Is Global Warming A Good Thing For High Altitude Ski Resorts?

By: Mark Scriven

Global warming and the associated changes in climate are being caused by the so-called "greenhouse" effect, which is raising the temperature of the Earth's atmosphere. Global temperatures have been forecast to increase from 1.5 to 6.0 degrees Celsius by the end of this century. Since nine of the ten warmest years have occurred in the past decade, skiers have been amongst the first spots lovers to be affected by the changing climate. While they are naturally concerned at how this may affect their sport, they can make choices in their skiing destinations which will increase their chance of having a good time at the snow.

Some ski resorts will get more snow

While many low-level ski resorts may have to shut down, as reduced snowfall makes them uneconomical, high altitude resorts such as Méribel and the Trois Vallées in France, where 80 percent of skiing is above 2,000 meters, will experience greater precipitation and snowfall. While many ski resorts are moving uphill and impacting on ecologically sensitive areas, high altitude Méribel is building on its long heritage of eco-friendly policies to strengthen and consolidate its green ski facilities and maintain its reputation as having some of the world's finest ski runs.

Méribel has been pioneering and instituting environmental controls since it was established in 1938. These included green building codes such as energy-saving roof and wall insulation, and mandatory construction of underground parking. Today, traffic reduction is encouraged by the provision a free shuttle bus system and a network of cross-country pedestrian trails that connect the various resort areas. On-piste organic toilets are a recent innovation that helps reduce pollution.

Waste recycling is mandatory, vehicles run on bio-diesel, and snow cannons and trail-groomers powered by renewable hydroelectric power have been installed. At Val Thorens, the highest resort of the Trois Vallées, the lifts are also hydro-powered.

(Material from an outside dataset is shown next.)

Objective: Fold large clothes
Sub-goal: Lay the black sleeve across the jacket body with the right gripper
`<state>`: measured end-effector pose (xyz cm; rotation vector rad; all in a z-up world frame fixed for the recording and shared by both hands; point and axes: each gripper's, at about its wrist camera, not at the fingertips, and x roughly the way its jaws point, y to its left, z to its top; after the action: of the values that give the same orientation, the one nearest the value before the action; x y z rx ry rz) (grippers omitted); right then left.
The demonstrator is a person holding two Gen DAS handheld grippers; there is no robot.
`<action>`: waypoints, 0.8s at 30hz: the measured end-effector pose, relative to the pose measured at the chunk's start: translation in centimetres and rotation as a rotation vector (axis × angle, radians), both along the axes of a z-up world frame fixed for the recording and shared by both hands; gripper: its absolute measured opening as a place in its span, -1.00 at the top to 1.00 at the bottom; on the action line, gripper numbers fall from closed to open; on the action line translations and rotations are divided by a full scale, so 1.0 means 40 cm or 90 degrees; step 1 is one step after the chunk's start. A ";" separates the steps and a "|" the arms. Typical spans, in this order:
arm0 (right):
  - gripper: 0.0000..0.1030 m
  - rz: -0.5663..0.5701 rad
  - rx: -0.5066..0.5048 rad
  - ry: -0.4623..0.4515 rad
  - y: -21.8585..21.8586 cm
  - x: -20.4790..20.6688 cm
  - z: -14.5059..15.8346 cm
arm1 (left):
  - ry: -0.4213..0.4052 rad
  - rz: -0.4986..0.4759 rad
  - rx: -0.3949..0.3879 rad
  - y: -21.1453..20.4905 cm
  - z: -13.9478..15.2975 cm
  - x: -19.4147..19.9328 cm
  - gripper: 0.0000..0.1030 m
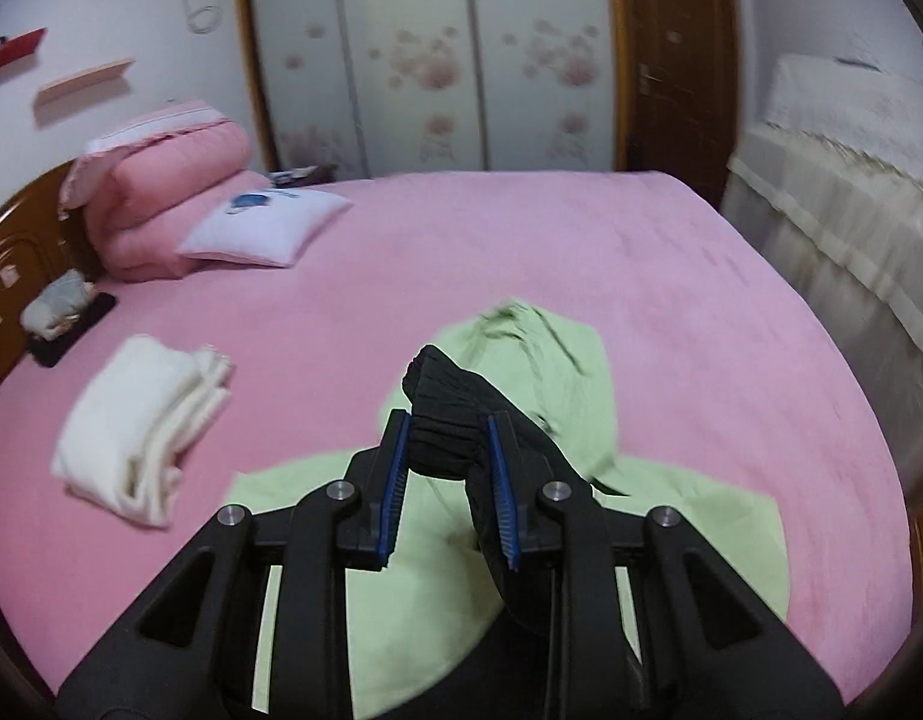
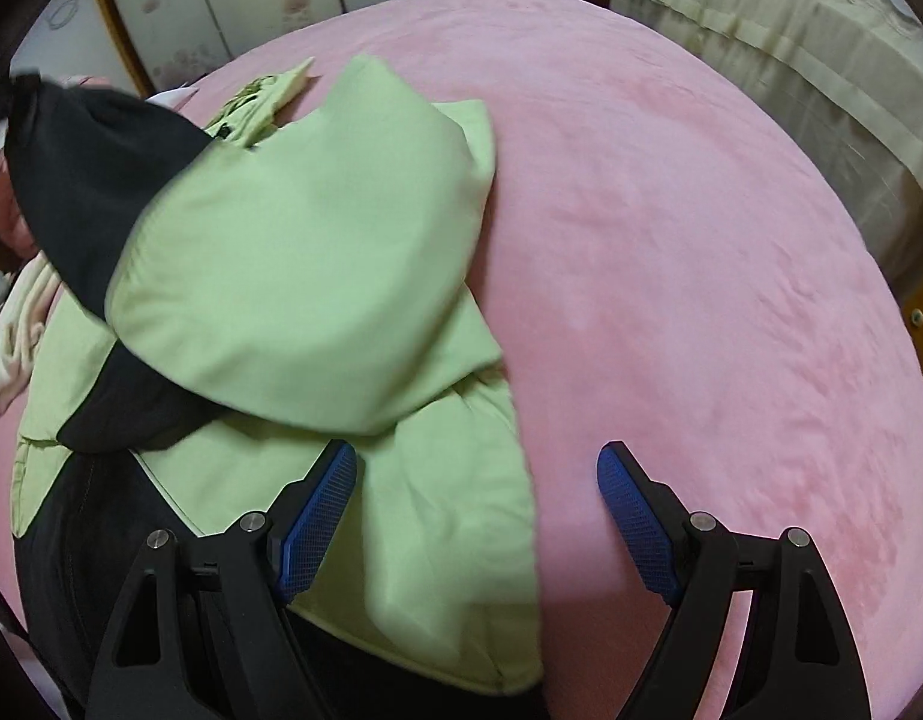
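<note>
Two hand-held grippers, left (image 1: 448,462) clamping black cuff (image 1: 443,414), no legible writing

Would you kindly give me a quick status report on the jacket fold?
Left gripper shut on black cuff, sleeve lifted. Right gripper open over green jacket edge, holding nothing. Folded white garment lies apart on pink bed.

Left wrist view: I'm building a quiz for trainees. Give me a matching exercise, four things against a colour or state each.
Things:
1. black cuff
2. folded towel
3. small pillow
4. right gripper

States:
A. white, by the pink quilt
B. jaws wide apart, holding nothing
C. pinched in the left gripper
D. cream, lying on the pink bed

Pairs: 1-C, 2-D, 3-A, 4-B
</note>
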<state>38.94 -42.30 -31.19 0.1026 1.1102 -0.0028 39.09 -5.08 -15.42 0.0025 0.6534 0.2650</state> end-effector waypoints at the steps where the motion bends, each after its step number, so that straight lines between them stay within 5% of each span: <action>1: -0.63 0.007 0.001 -0.003 0.001 0.003 -0.001 | 0.002 0.009 -0.003 0.016 0.001 0.004 0.57; 6: -0.63 0.040 -0.007 -0.037 0.003 0.003 0.007 | 0.096 0.069 -0.006 0.119 -0.108 -0.007 0.56; 12: -0.60 0.097 -0.044 -0.067 0.000 0.003 0.003 | 0.271 0.127 -0.005 0.190 -0.367 -0.101 0.55; 15: -0.54 0.112 -0.063 -0.096 0.006 0.026 0.009 | 0.316 0.135 0.001 0.204 -0.462 -0.158 0.55; 18: -0.23 0.137 -0.059 -0.115 0.019 0.053 0.031 | 0.335 0.136 -0.012 0.221 -0.499 -0.189 0.54; 20: 0.26 0.163 -0.060 -0.097 0.033 0.069 0.038 | 0.327 0.141 -0.032 0.226 -0.499 -0.202 0.54; 22: 0.53 0.161 -0.072 -0.073 0.036 0.094 0.031 | 0.319 0.146 -0.035 0.229 -0.484 -0.207 0.54; 24: 0.56 0.139 -0.055 -0.047 0.038 0.133 0.010 | 0.311 0.150 -0.027 0.227 -0.459 -0.205 0.55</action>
<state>44.28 -40.77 -30.81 -0.0958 1.0411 0.1474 30.91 4.02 -33.77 -0.0513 1.1479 0.4850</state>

Many skiers choose to remain after the snow has melted to take part in piste cleaning work at the season's end. As well, ecologically sensitive areas are checked for damage and replanted with appropriate species to insure, as much as possible, that biological diversity is maintained. Around Val Thorens, for example, over 200,000 trees have been planted in the last 20 years.

Global Warming could strengthen higher altitude resorts

Europe's 2006-2007 winter season is on record as the warmest since 1950, with average temperatures 2.1 degrees higher than normal. Since resorts located below 1,500m experienced little snow cover on their lower slopes, the media was quick to report the end of skiing as a sport. But resorts, indeed regions, will continue to experience good and bad ski seasons, leading to longer or shorter periods suitable for snow sports.

With heavier precipitation, including snow, high altitude resorts will continue to be a safe bet for snow sports enthusiasts, and businesses here could well experience a boom as competition from other lower resorts declines. Of course, the greater visitation of higher areas will put strains on existing infrastructure and the environment, but the green ethic has been embraced by a new breed of dedicated skiers who see the survival of their sport tied in with the survival of the planet.